Figure 6. Lysis conditions compatible with solubilization of inclusion membrane proteins and pulldown of biotinylated proteins. HeLa cells seeded in 6-well plates were infected with Ctr L2 transformant IncF-APEX2, wild-type Ctr L2, or mock infected with the aTc induction/treatment conditions, followed by the biotin-phenol additions as indicated. The cells remaining in the 6-well plates were lysed as described in the Materials and Methods, and cleared lysates (lysates) and the insoluble pellets (pellets) were resolved by SDS-PAGE, transferred to a PVDF membrane, and Western blotted for a transmembrane Golgi protein GM130 (A), chlamydial heat shock protein 60 (cHsp60) (B), inclusion membrane protein IncA (C), eukaryotic cytoskeletal protein tubulin (D), and biotinylated proteins with streptavidin (E). Cleared lysates were normalized for protein content and equal amounts of protein were added to magnetic beads conjugated to streptavidin to pull down biotinylated proteins from lysates. Western blot analysis using a streptavidin conjugate of eluate and unbound fractions from the pulldowns are shown in (F) and Coomassie stain of the PVDF membrane showing total protein in (G).

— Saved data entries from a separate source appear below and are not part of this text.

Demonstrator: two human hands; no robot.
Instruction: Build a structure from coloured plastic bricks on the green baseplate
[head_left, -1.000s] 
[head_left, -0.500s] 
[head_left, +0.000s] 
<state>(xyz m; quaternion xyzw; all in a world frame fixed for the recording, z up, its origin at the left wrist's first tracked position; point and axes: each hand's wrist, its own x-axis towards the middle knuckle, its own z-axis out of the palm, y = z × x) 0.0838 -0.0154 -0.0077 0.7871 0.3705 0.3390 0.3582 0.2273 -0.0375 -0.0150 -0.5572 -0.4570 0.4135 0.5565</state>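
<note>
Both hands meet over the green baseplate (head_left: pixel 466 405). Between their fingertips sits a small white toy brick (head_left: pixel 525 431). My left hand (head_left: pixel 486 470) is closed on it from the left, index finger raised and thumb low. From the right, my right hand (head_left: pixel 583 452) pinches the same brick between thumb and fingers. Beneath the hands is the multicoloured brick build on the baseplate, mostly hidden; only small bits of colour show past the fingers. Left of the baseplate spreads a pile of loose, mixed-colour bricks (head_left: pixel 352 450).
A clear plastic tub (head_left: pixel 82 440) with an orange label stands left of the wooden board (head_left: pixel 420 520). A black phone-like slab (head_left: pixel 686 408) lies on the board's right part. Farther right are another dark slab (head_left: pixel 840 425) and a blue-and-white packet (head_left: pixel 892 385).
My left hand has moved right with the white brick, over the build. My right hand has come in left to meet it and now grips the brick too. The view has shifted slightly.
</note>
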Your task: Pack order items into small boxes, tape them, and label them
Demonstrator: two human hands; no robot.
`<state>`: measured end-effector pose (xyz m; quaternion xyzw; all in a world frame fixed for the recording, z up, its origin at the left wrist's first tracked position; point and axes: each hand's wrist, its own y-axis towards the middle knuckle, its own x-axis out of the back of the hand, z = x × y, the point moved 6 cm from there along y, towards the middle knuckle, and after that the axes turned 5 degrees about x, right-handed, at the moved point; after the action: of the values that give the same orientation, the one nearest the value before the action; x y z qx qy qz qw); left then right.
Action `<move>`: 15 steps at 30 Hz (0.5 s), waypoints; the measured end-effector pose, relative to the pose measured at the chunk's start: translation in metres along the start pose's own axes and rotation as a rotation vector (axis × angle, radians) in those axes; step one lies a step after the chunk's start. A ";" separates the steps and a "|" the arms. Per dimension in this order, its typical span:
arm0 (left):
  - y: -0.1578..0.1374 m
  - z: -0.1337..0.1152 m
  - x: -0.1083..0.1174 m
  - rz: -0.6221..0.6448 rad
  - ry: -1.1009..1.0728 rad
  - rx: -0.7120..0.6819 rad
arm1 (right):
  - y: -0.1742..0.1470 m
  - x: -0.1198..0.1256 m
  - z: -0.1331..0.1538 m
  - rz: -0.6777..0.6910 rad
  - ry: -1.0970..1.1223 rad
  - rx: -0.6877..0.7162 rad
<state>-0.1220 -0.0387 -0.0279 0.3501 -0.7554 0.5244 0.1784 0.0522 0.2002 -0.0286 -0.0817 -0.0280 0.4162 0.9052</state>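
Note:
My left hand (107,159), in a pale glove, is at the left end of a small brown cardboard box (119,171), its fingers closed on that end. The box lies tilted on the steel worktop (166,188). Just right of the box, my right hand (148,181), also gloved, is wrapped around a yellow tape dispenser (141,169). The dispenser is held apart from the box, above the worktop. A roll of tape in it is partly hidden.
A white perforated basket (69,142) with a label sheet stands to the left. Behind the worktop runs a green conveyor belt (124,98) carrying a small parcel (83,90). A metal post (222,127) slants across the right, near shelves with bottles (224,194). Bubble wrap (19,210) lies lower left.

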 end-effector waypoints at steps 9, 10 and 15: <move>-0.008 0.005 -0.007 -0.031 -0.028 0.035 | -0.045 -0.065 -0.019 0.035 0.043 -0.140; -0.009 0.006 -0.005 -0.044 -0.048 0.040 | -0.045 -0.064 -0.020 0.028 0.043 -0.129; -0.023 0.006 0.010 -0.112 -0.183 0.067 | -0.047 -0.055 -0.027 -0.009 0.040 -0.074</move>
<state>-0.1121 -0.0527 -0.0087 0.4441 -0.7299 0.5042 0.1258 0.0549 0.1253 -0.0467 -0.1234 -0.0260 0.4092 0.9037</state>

To confirm that the increased detergents did not interfere with the pulldown of biotinylated proteins, we incubated these lysates with magnetic streptavidin beads and resolved the resulting eluates and unbound fractions by Western blot. As shown in Figure 6F, most of the biotinylated proteins were detected in the eluate fraction of HeLa cells infected with Ctr pASK_L2_IncF-APEX2 induced with 0.2 nM aTc with biotin-phenol. Importantly, very few biotinylated proteins were detected in the unbound fraction of this sample, despite a significant number of proteins transferred to the membrane, as indicated by Coomassie Blue staining (Figure 6G). Of note, we also detected some biotinylated proteins in the eluate fraction of HeLa cells infected with Ctr pASK_L2_IncF-APEX2 not induced with aTc but incubated with biotin-phenol. These results are consistent with the background noted in the lysates of these samples and likely due to leaky expression of the construct, as this similar pattern is not observed in eluates of untransformed Ctr. In all lysate and eluate fractions, we observed reaction of the streptavidin conjugate with a 70 and 125 kDa protein band (Figures 6E,F). Based on other studies in the laboratory, these contaminants are likely from HeLa cells, as we see them in unlabeled, uninfected HeLa cells. Consistent with these observations are other studies identifying endogenous eukaryotic biotin-binding proteins, which include pyruvate carboxylase (~125 kDa) and mitochondrial 3-methylcrotonyl carboxylase (~75 kDa) (Praul et al., 1998; Tytgat et al., 2015). However, in the eluate fractions obtained from samples containing these non-specific biotin-binding proteins (lanes 1, 4, and 5, Figure 6F), these were the only two bands that appeared in the eluate fraction, indicating that the pulldown protocol is conducive toward specific binding of biotinylated proteins. In conclusion, the lysis conditions support (i) the solubilization of proteins found in the inclusion membrane and (ii) the retention of biotinylated proteins from streptavidin beads in the presence of elevated detergent concentrations. Therefore, we have successfully developed tools to answer experimental questions on the composition of, and specific interactions within, the inclusion membrane.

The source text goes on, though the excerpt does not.